Action item:
For each line below that holds the word "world", make a copy.

Supplied material:
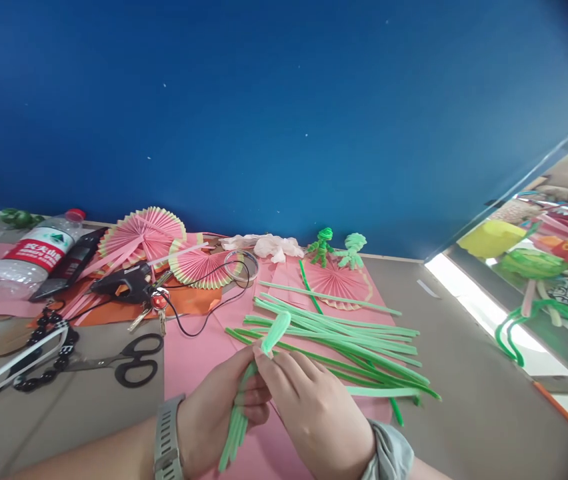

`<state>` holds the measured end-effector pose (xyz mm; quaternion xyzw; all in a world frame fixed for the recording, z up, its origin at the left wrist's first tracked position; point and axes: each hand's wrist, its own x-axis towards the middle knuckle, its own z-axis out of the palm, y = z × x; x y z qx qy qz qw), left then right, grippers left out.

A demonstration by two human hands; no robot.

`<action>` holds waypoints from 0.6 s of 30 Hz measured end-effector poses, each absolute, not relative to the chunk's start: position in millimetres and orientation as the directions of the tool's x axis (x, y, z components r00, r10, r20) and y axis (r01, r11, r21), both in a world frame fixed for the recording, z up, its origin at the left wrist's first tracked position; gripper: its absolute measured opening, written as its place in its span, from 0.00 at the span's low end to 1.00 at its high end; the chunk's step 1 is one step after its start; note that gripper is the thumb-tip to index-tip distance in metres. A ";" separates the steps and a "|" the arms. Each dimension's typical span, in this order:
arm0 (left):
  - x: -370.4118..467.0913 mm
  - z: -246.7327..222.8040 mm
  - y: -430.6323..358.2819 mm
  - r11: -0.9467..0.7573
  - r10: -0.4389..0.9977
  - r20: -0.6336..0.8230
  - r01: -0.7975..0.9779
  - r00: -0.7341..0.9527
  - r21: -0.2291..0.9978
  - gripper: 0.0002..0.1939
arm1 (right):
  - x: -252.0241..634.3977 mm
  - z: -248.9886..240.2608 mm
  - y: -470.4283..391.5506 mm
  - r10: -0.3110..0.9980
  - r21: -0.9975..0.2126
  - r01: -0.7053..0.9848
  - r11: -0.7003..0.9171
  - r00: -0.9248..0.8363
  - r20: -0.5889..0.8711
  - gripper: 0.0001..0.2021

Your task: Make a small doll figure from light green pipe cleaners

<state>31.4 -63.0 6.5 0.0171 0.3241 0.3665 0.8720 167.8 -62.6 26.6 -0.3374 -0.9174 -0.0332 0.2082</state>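
A bundle of light green pipe cleaners (278,331), folded over into a rounded loop at its top, is gripped in my left hand (221,410). Its loose ends hang out below the fingers. My right hand (314,407) pinches the same bundle just under the loop, thumb and fingertips pressed together. Right behind the hands, several loose pipe cleaners (334,333) in light and darker green lie spread over pink paper (199,367). Two small figures twisted from green pipe cleaners, one darker (321,247) and one lighter (353,250), stand by the blue wall.
Pink folded paper fans (141,233), a black glue gun (123,283) with keys (161,310), and a roll of tape (242,267) lie at the back. Black scissors (134,360), a beaded bracelet (29,383) and a plastic bottle (39,250) are to the left. A blue partition (284,120) bounds the table.
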 end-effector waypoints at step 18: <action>15.8 28.0 -64.7 0.628 0.764 -0.368 -0.477 0.530 0.616 0.11 | 182.5 38.8 -52.2 0.321 -0.116 0.300 0.947 -0.853 0.411 0.08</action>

Answer space:
`<state>` holds the measured end-effector pose (xyz mm; quaternion xyzw; all in a world frame fixed for the recording, z up, its origin at the left wrist's first tracked position; point and axes: each hand's wrist, its own x-axis towards the middle knuckle, its own z-axis out of the palm, y = z × x; x y z qx qy qz qw), left then right, grippers left out.
`<action>` holds waypoints from 0.6 s of 30 Hz measured end-effector poses, each absolute, not relative to the chunk's start: position in millimetres and orientation as the directions of the tool's x axis (x, y, z components r00, r10, r20) and y axis (r01, r11, r21), both in a world frame fixed for the recording, z up, its origin at the left wrist's first tracked position; gripper: its absolute measured opening, written as its place in its span, from 0.00 at the span's low end to 1.00 at its high end; the chunk's step 1 is one step after its start; note that gripper is the thumb-tip to index-tip distance in metres. A ";" separates the steps and a "|" the arms. Each dimension's typical span, in this order:

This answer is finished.